Полли помотала головой. От страха она потеряла дар речи. Из зала вела арка. В комнате за аркой Полли увидела слугу – тот расставлял хрусталь на большом полированном обеденном столе. Полли так и подмывало закричать, позвать слугу, заставить его объяснить, что она не виновата, ведь это он впустил ее на похороны, – но она не сумела выдавить ни звука. Большая рука тянула ее вперед, в коридор, по которому Полли сюда пришла. Проходя по коридору, Полли обвела его глазами – хотела в последний раз увидеть все это великолепие. От тоски она стала мечтать, как запрыгивает в кувшин из сказки про Али Бабу и прячется там до тех пор, пока все не разойдутся. Но тут вдруг оказалось, что они уже вышли в боковой проход, в конце которого маячила открытая дверь, а за ней – деревья на ветру. Голоса адвоката было уже не слышно.

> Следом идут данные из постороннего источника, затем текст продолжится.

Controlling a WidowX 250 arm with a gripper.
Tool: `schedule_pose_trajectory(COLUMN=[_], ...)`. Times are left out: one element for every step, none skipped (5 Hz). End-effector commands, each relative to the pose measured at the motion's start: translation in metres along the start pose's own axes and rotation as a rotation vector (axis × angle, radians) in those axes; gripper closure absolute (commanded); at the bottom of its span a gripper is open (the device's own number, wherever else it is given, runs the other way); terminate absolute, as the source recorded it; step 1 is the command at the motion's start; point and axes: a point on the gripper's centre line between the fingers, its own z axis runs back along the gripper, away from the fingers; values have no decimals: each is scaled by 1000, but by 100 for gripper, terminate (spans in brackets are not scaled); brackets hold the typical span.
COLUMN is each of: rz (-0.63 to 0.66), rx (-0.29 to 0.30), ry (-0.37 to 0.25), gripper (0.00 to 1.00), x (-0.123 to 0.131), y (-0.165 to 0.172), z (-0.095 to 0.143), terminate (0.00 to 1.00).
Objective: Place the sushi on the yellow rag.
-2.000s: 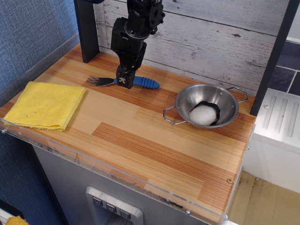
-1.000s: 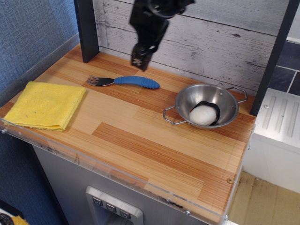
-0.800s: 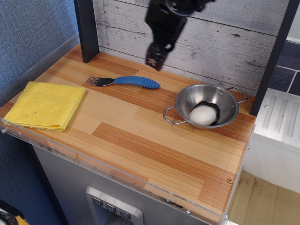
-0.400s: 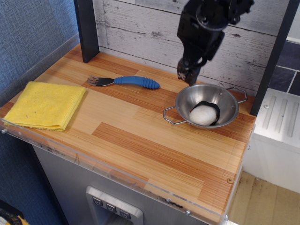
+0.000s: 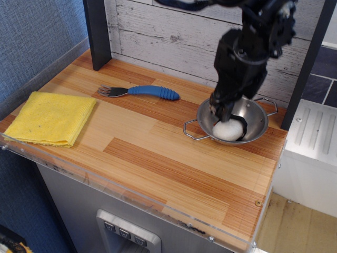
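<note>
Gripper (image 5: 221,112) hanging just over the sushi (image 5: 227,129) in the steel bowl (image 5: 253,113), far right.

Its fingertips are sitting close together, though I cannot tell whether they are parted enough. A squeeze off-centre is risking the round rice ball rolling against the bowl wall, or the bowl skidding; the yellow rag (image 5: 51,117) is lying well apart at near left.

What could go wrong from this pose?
The end effector is down inside the steel bowl, right over the sushi. A tip could catch the bowl wall and shove or tip the bowl. The sushi is rounded, so it may roll out of a pinch. The carry to the yellow rag passes near the blue-handled fork.
</note>
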Motion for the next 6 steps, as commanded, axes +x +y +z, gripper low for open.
schedule_pose_trajectory(rz=[-42,-51,-64,-49,-48,-54], rx=[21,64,98,97,96,83], ry=[13,24,18,6,-3,-14], gripper=[0,0,100,100,100,100], x=[-7,-10,-10,-5,-3,-4], y=[17,22,18,17,15,12], z=[1,-16,-28,-31,-31,-25], terminate=[0,0,0,0,0,0])
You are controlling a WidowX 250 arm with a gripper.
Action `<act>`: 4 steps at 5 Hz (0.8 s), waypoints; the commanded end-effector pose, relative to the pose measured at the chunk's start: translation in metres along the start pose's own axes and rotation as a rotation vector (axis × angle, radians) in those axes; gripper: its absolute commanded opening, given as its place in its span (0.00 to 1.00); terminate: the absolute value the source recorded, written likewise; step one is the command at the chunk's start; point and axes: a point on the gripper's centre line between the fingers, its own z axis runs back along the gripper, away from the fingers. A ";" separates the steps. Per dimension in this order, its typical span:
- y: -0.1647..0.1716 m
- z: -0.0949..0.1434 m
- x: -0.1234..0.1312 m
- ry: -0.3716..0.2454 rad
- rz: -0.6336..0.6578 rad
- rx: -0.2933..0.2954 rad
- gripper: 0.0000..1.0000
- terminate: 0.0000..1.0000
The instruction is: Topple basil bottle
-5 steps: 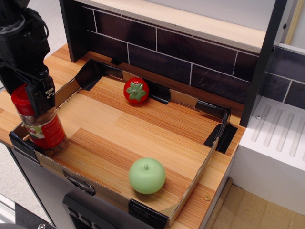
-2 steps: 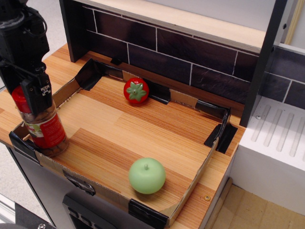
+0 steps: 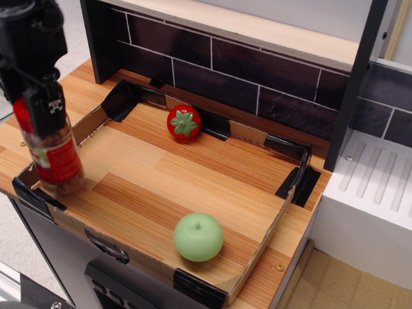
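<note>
The basil bottle [image 3: 56, 161] is a clear jar with a red cap and red label. It stands in the near-left corner of the cardboard tray [image 3: 270, 222] and leans a little to the left. My black gripper [image 3: 37, 119] comes down from the top left and is shut on the bottle's upper part near the cap. One finger [image 3: 46, 108] shows in front of the jar; the other is hidden behind it.
A red toy tomato [image 3: 184, 122] lies at the tray's back wall. A green apple [image 3: 198, 237] sits near the front edge. A dark tiled wall with a shelf runs along the back. A white drainer [image 3: 376, 187] stands to the right.
The gripper and the bottle have moved up and slightly left together. The bottle's top now tips more to the left. Tomato and apple have not moved.
</note>
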 end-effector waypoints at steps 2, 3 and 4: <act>0.007 0.010 0.007 0.122 0.049 0.200 0.00 0.00; 0.000 0.006 0.009 0.196 0.106 0.225 0.00 0.00; -0.007 0.003 0.017 0.272 0.146 0.236 0.00 0.00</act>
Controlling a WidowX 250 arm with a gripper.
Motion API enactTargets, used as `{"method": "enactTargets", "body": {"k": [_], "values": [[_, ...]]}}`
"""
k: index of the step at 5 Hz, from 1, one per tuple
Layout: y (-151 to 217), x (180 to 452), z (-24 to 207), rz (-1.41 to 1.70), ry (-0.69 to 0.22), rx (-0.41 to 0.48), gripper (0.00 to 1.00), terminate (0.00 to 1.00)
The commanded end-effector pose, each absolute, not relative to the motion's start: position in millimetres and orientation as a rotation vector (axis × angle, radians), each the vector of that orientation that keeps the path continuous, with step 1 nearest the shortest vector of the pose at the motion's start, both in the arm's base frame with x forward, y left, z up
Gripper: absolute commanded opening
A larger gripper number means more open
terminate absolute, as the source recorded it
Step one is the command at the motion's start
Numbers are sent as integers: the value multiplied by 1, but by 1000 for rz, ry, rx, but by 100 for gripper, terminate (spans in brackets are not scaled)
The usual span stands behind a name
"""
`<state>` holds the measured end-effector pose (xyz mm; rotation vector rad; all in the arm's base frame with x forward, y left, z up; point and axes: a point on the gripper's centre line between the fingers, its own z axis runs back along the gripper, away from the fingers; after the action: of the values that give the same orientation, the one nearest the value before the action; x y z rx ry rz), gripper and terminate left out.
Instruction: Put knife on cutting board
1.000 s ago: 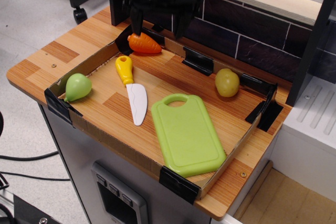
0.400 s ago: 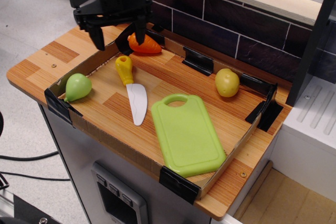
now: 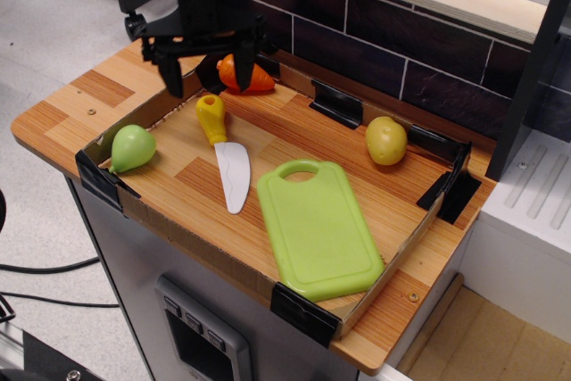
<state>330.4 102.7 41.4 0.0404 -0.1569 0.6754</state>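
The knife (image 3: 225, 151) lies flat in the wooden tray, yellow handle toward the back, white blade pointing to the front. The light-green cutting board (image 3: 318, 229) lies to its right, handle hole toward the back, with a narrow strip of wood between them. My black gripper (image 3: 207, 76) hangs open just above and behind the knife handle, one finger on the left and one on the right. It holds nothing.
An orange toy carrot (image 3: 247, 76) lies at the back left corner, partly behind the gripper. A green pear (image 3: 131, 147) sits at the left wall. A yellow-green fruit (image 3: 385, 140) sits at the back right. Low cardboard walls (image 3: 187, 252) with black corner brackets ring the tray.
The gripper moved left from above the carrot, then came lower and slightly right, and now hangs over the knife handle. Nothing on the tray moved.
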Motion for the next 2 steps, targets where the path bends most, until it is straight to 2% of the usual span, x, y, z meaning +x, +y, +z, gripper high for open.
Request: {"method": "enactTargets", "body": {"k": [1, 2], "values": [[104, 343, 41, 664, -188, 52, 100, 0], [101, 344, 33, 655, -187, 53, 100, 0]]}}
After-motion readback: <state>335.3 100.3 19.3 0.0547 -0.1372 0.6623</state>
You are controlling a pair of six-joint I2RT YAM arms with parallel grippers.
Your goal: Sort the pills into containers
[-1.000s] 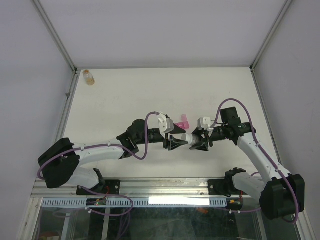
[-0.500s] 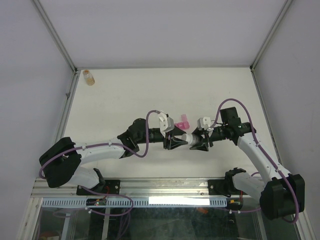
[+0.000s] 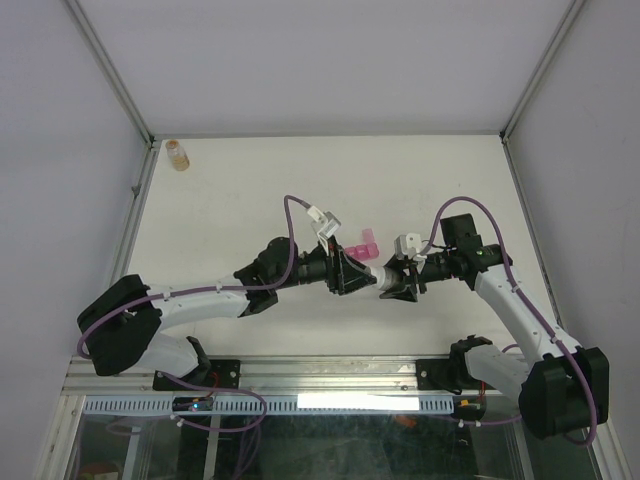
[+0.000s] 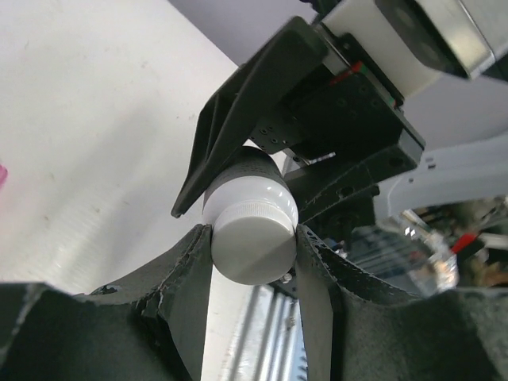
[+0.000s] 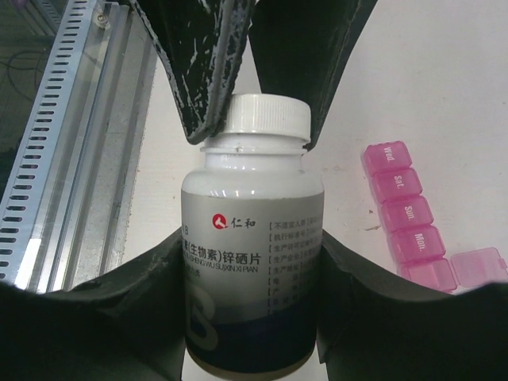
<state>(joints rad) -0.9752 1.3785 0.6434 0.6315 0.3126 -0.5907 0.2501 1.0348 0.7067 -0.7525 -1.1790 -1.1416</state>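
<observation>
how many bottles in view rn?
2. White bottle in the middle, gripped between both arms: right fingers on its body, left fingers on its cap. Amber bottle stands at the table's far left corner. Others could hide behind the arms.

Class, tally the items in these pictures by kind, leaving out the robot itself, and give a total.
Bottles: 2 (white-capped bottle, amber bottle)
Pill organisers: 1 (pink pill organiser)
Total: 3
</observation>
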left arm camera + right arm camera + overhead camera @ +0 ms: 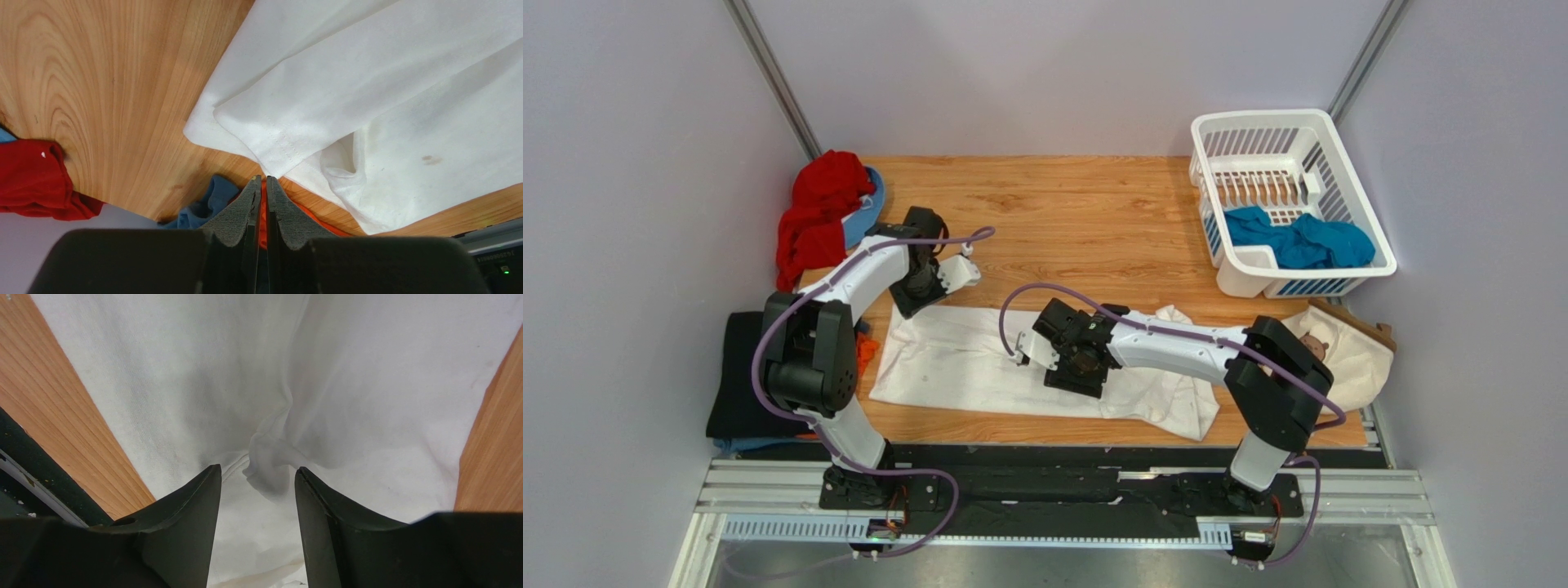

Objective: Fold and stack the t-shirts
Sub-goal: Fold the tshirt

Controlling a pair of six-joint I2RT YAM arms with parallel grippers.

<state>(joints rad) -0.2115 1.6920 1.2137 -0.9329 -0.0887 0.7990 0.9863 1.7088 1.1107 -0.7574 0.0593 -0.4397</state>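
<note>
Right claw (256,470) apart over white t-shirt (184,386) pucker; left claw (263,179) together at its hem.

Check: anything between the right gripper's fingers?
Yes, right wrist view: a raised pucker of the white t-shirt sits between the open fingers of the right gripper.

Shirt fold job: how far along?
Done: possibly the black cloth at far left; can't tell if it's folded. In hand: white t-shirt spread out, one side folded over; left gripper shut at its hem, right gripper open over a pucker. Left: finish it, then teal shirt in the basket and red cloth.
</note>
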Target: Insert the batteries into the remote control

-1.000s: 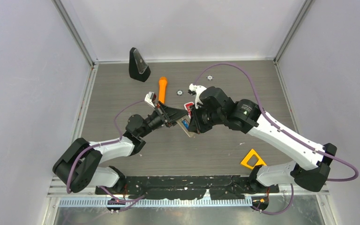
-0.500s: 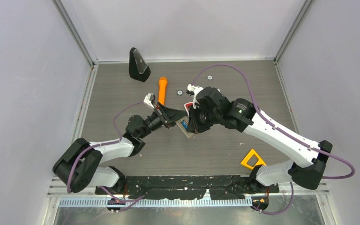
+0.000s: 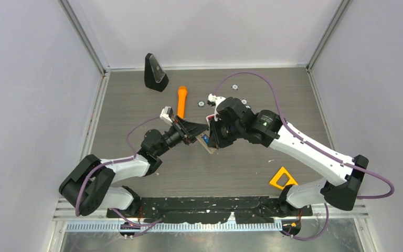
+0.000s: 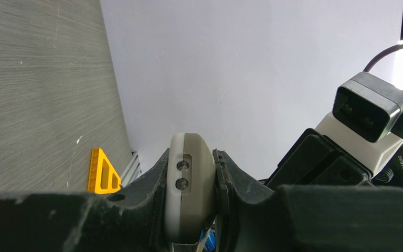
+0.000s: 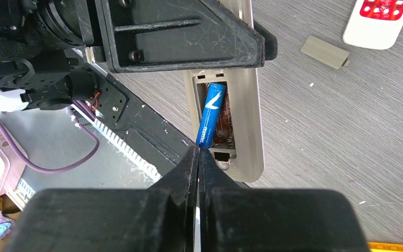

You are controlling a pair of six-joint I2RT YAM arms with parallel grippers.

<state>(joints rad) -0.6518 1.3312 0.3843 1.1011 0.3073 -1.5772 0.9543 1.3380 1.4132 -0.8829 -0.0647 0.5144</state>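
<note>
The left gripper [image 4: 191, 210] is clamped on the grey remote [image 5: 247, 126], one finger on each side; the blue battery [image 5: 210, 114] lies tilted in the remote's open slot; the right gripper [image 5: 198, 157] has its fingers pressed together, tips touching the battery's near end.
</note>
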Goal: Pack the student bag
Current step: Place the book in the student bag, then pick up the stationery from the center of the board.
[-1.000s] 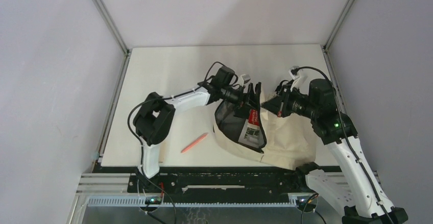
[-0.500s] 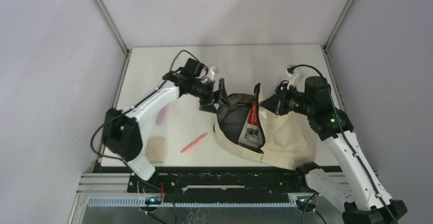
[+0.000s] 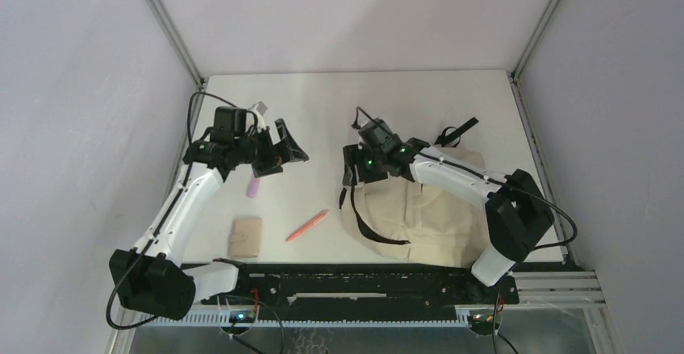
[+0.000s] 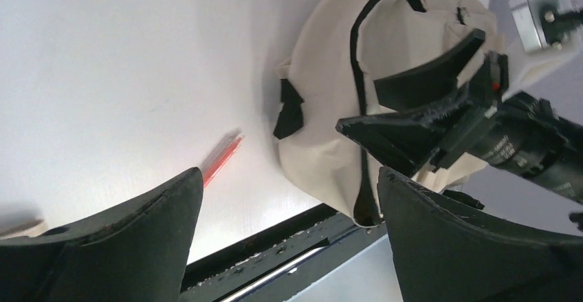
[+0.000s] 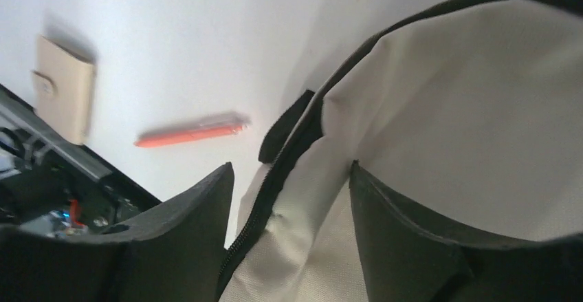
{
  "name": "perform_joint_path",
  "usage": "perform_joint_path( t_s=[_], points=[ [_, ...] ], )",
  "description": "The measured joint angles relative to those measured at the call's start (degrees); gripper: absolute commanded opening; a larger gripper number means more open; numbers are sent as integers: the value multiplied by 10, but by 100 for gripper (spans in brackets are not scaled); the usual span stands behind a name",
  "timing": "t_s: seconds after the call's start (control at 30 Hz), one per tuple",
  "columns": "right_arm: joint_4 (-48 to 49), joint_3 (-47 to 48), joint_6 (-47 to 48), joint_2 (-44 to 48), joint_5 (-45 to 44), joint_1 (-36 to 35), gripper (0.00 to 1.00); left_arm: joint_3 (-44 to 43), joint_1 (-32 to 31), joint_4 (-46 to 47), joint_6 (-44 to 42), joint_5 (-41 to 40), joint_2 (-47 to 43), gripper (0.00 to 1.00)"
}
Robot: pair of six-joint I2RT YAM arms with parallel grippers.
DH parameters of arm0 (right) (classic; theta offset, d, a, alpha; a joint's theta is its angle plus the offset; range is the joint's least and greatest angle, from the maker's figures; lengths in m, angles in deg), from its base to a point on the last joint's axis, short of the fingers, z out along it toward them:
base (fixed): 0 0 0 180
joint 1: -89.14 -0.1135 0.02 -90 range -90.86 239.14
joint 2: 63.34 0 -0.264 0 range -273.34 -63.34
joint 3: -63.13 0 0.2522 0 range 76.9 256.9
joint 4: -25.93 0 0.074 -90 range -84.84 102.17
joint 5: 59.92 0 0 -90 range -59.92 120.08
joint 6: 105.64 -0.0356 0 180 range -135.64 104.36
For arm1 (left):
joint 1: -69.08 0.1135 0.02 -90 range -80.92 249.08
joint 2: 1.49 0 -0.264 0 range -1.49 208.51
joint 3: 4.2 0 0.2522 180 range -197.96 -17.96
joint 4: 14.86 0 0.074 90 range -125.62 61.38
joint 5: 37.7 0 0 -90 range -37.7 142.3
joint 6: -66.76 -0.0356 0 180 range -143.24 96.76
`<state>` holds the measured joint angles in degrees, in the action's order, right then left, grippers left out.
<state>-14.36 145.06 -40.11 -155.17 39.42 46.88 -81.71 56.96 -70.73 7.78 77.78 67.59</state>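
Note:
The student bag [image 3: 431, 209] lies flat at the right of the table, cream canvas with a black zipper and straps; its mouth sags nearly shut. My right gripper [image 3: 352, 178] hovers over the bag's left edge. In the right wrist view this gripper [image 5: 289, 195] is open, with the zipper edge [image 5: 278, 178] and a fold of cream fabric between its fingers. My left gripper [image 3: 289, 154] hangs open and empty, well left of the bag. From the left wrist, that gripper [image 4: 289, 202] looks across at the bag [image 4: 323, 82] and the right gripper [image 4: 419, 113].
An orange pen [image 3: 307, 225] lies on the table left of the bag, also visible as pen [image 5: 189, 133]. A pink object [image 3: 253, 186] lies under my left arm. A beige wallet-like case [image 3: 246, 236] sits near the front edge. A black strap [image 3: 456, 131] trails behind the bag.
My left arm drew back leftward from the bag, staying open. My right arm swung across to the bag's left edge and opened. The bag's mouth collapsed; the book inside no longer shows.

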Motion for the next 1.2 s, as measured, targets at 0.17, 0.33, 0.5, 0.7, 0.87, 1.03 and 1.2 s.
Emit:
perform_joint_path(
  t_s=[0.17,0.33,0.5,0.7,0.87,1.03,1.2],
  points=[
    [-21,3,14,2,-52,-46,70,43,18,-2,-6,-5,-19,95],
    [-31,-24,14,84,-93,-75,68,62,16,-9,-25,-14,-35,94],
    [-14,-107,-7,236,-87,-44,67,63,-31,-5,-50,-16,-53,94],
    [-16,-134,-22,320,-108,29,27,67,-73,7,-65,-42,-61,91],
    [-77,-151,-54,323,-171,65,9,67,-126,-18,-72,-122,-35,91],
    [-113,-196,-77,392,-218,113,2,67,-155,-12,-70,-140,-36,91],
    [-114,-217,-98,394,-227,139,0,66,-155,0,-69,-148,-35,91]
  ],
)
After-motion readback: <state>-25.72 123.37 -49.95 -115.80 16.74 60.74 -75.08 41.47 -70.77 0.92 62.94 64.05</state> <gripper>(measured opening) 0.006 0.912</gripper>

– Ты не замерзнешь на улице в этом платье? – вежливо спросил очкарик, державший ее за руку.
Подобная вежливость заслуживала ответа. Дар речи вернулся.
– Нет, спасибо, – понуро отозвалась Полли. – У меня под ним обычная одежда.
– Очень предусмотрительно, – похвалил очкарик. – Тогда можно выйти в сад.
Они шагнули за порог, и ветер облепил ноги Полли подолом черного платья и взметнул ей волосы. С волосами очкарика он ничего такого сделать не мог – они были по-стариковски прилизаны, – поэтому ограничился тем, что вздыбил бесцветные пряди и захлопал полами темного пиджака. Очкарик поежился. Полли обрадовалась: вот сейчас он ее отпустит и уйдет восвояси в дом. Однако очкарик, очевидно, захотел лично проследить, чтобы она покинула территорию особняка. Он повел Полли направо. Ветер ринулся им в лицо.